次に不動産の担保価値や収益性はどうか、また資産はどうか
ここで注意が必要なことは、金融機関が精査しているのは、あなたの不動産投資がうまくいくのかどうかではなく貸したお金がきちんと回収できるのかということですので、融資を断られたからといって落ち込む必要はないでしょう。
金融機関の種類とその特徴
都市銀行
都市銀行は一般的には投資用不動産ローンに積極的ではなく、属性審査が厳しいことが多いようです。
地方銀行
地方銀行は各行ごとに取り組み方に大きな差があります。年収が1,000万円を超えるような方にしか融資を行わないところがある一方で、年収が500万円以下の方にも融資をしてくれるところもあるので、自分の年収や属性に合った地方銀行を探す必要があります。返済期間は原則、法定耐用年数内で、金利は2%前後の水準となることが多いようです。
信用金庫
融資できるのは、信用金庫の本店や支店から半径数10キロ圏内に所在する物件という要件があることが多いです。
ノンバンク
金利水準は1.8%から5%程度と企業ごとに異なります。
ここでのポイントとしては、自分の属性に合った金融機関はもとより、少しでも好条件で借りられるかどうかあらゆる金融機関と交渉することです。たとえ1%の金利差でも不動産投資では大きく収益に影響を与えますので、複数の金融機関のローンを比較して検討すると良いでしょう。
属性により融資がつきにくい方が取るべき戦略
年収が低いことや自営業者であるなどの理由で金融機関から融資を受けることが難しい場合に、とるべき戦略としては次のようなものがありますので参考にしていただければと思います。
物件価格を引き下げる
まず検討すべきことは、購入する物件の価格を現在の自分の身の丈に合ったものに引き下げることです。不動産投資というと、とかく一棟ものマンションやアパートへの投資を志向する人が多いのですが、区分所有マンションや戸建への投資も立派な不動産投資です。まずは、そういった小さなものから不動産投資を始めて、資産規模と経験値を徐々に積み上げていけば、やがて一棟ものマンションやアパートに投資できるだけの融資を受けることも可能になるかもしれません。
自己資金を増やす
やはり自己資金を増やすことは有効な方法であることには間違いありません。自己資金が多ければ、物件価格全体に対する融資金額の割合が下がり、それだけ金融機関の負うリスクが下がるからです。
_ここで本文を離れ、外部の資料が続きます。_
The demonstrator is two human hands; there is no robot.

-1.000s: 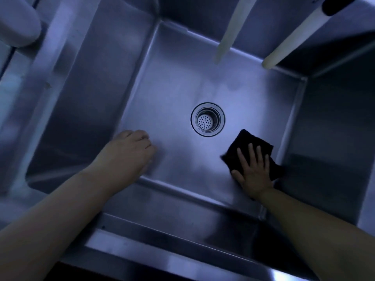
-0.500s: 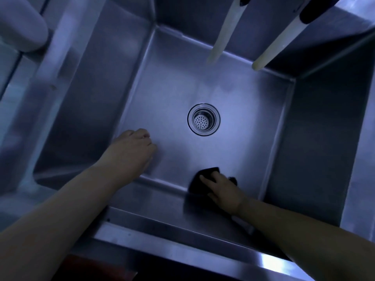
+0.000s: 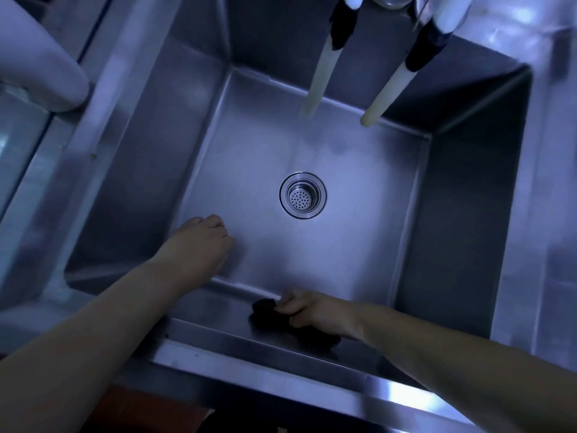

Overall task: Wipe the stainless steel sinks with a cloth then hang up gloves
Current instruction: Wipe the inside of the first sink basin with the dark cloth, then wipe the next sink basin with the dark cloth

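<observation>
Both hands are down inside the sink right now, well apart from each other. Going big to small from there: the sink is 1 deep steel basin, floor mostly bare and shiny, with the near wall running left to right across the bottom of the view. That near wall is where the action is.

Left hand sits on the floor near the left wall, fingers loosely curled under, holding nothing as far as I can see. Looks like it's just propping the person up.

Right hand is over on the near wall, right about where wall meets floor, fingers curled round the black cloth. Cloth is bunched up, not spread flat, and it sticks out to the left of the knuckles, with a bit more trailing under the wrist. So its long side lies along the wall, same direction as the seam.

The bit that matters for the next stroke, I reckon: the cloth lies between the 2 hands but is way closer to the right one, and the unwiped stretch of near wall runs off leftward toward the left hand. A sweep along that seam seems the obvious call.

Smaller stuff: drain strainer sits mid-floor, beyond both hands, and 2 pale hoses hang over the far edge. Can't spot any gloves for sure.
</observation>
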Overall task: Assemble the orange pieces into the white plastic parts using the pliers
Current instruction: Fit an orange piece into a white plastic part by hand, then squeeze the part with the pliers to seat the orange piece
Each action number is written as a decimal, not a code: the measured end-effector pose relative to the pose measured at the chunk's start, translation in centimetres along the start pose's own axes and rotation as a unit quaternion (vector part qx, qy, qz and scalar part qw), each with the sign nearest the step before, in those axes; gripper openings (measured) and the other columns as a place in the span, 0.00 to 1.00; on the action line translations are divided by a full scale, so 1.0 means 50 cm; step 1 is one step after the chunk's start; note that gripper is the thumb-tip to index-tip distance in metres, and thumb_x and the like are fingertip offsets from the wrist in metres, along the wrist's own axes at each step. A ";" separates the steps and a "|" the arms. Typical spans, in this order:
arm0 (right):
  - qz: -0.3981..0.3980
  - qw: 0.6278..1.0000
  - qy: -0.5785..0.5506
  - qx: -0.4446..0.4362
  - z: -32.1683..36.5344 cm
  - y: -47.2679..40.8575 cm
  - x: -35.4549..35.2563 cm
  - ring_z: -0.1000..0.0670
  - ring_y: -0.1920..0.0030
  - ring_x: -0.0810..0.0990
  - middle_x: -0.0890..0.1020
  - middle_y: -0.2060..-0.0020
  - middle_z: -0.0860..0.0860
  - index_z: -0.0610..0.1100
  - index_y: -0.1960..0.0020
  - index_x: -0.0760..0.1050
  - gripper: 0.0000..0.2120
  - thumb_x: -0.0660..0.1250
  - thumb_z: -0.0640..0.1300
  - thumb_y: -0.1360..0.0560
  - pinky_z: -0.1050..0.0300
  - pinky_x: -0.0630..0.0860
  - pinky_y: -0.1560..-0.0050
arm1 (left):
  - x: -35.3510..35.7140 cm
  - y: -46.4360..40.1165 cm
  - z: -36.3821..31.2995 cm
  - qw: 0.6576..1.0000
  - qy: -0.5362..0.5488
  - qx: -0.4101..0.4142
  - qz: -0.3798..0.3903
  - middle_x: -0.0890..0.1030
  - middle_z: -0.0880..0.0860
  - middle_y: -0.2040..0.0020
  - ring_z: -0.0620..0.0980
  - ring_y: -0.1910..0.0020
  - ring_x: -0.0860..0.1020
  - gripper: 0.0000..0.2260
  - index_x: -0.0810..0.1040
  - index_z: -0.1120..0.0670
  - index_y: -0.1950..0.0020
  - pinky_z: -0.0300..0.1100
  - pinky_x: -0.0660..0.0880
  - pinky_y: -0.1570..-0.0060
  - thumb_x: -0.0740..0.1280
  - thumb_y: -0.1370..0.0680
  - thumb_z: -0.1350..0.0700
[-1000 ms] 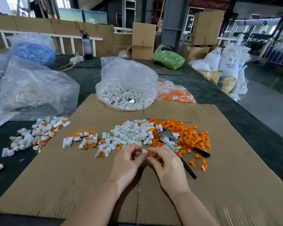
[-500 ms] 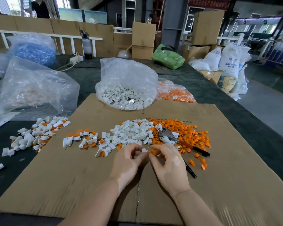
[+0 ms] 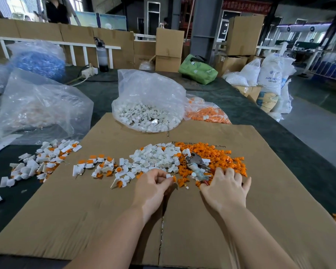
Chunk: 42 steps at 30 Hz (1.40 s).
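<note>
My left hand (image 3: 153,186) pinches a white plastic part with an orange piece (image 3: 171,178) in it, just below the loose white parts pile (image 3: 155,158). My right hand (image 3: 226,188) lies palm down over the pliers' handles, fingers spread and reaching onto the orange pieces pile (image 3: 217,156). The pliers (image 3: 195,165) lie on the orange pile with their metal jaws pointing up-left; the handles are hidden under my right hand. Whether the fingers curl round the handles does not show.
A cardboard sheet (image 3: 260,210) covers the dark table. Assembled white-and-orange parts (image 3: 47,162) lie at the left. A bag of white parts (image 3: 149,105) and a bag of orange pieces (image 3: 208,113) stand behind. Big clear bags (image 3: 35,105) sit far left.
My right hand has left my left hand and moved right onto the pliers' handles. My left hand keeps the white part with the orange piece.
</note>
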State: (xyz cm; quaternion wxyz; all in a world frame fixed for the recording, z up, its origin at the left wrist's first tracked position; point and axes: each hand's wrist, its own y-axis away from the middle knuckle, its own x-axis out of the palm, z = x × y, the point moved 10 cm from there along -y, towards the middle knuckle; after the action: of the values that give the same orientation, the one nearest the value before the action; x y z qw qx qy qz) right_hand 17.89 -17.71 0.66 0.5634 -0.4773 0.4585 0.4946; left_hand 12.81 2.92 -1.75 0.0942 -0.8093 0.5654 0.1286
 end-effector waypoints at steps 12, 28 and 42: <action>0.033 0.982 -0.158 -0.102 0.069 0.023 -0.057 0.45 0.46 0.71 0.74 0.49 0.47 0.43 0.44 0.70 0.16 0.57 0.54 0.23 0.52 0.68 0.49 | -0.001 -0.013 0.016 0.976 0.189 -0.105 -0.010 0.77 0.53 0.70 0.44 0.74 0.73 0.05 0.77 0.62 0.53 0.33 0.70 0.74 0.70 0.25 0.61; 0.378 0.825 -0.416 -0.065 0.148 0.099 -0.013 0.45 0.62 0.74 0.74 0.63 0.44 0.43 0.57 0.71 0.08 0.56 0.45 0.24 0.52 0.74 0.61 | -0.060 -0.064 0.014 0.960 0.241 -0.136 -0.052 0.78 0.56 0.70 0.48 0.74 0.73 0.02 0.76 0.63 0.57 0.39 0.74 0.68 0.69 0.25 0.66; 0.343 0.858 -0.362 -0.122 0.167 0.105 -0.038 0.51 0.71 0.73 0.71 0.66 0.49 0.46 0.57 0.66 0.08 0.57 0.49 0.22 0.61 0.71 0.71 | -0.056 -0.069 0.008 0.953 0.261 -0.141 -0.060 0.77 0.56 0.70 0.47 0.74 0.73 0.02 0.76 0.63 0.57 0.38 0.74 0.67 0.67 0.25 0.67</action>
State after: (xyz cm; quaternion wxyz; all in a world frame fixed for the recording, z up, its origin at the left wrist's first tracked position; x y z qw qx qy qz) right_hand 12.86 -9.37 3.15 0.4215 -0.1421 0.2923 0.8466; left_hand 15.08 6.72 -1.23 -0.1641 -0.8521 0.4968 -0.0150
また、不動産投資に対する計画性があるものと判断してもらいやすくもなります。年収が低い方であっても、しっかりと節約をしたりして自己資金を増やすことができるでしょう。
なお、年収や属性などの問題で融資が出にくい方の中には、融資を受けること自体をゴールのように捉えてしまう方がいます。しかし、言うまでもなく融資を受けることは通過点に過ぎません。その先にある不動産投資でしっかりと収益を上げることこそが本来のゴールなので、そのことを決して忘れないようにしましょう。
おわりに
今回は不動産投資における金融機関からローンを利用する際の情報をご紹介しました。あくまでも、現時点での一般的な基準をご紹介したものであり、状況は変化していきますので、まずは今回の情報を参考程度にご自身で情報を集め勉強することをおすすめします。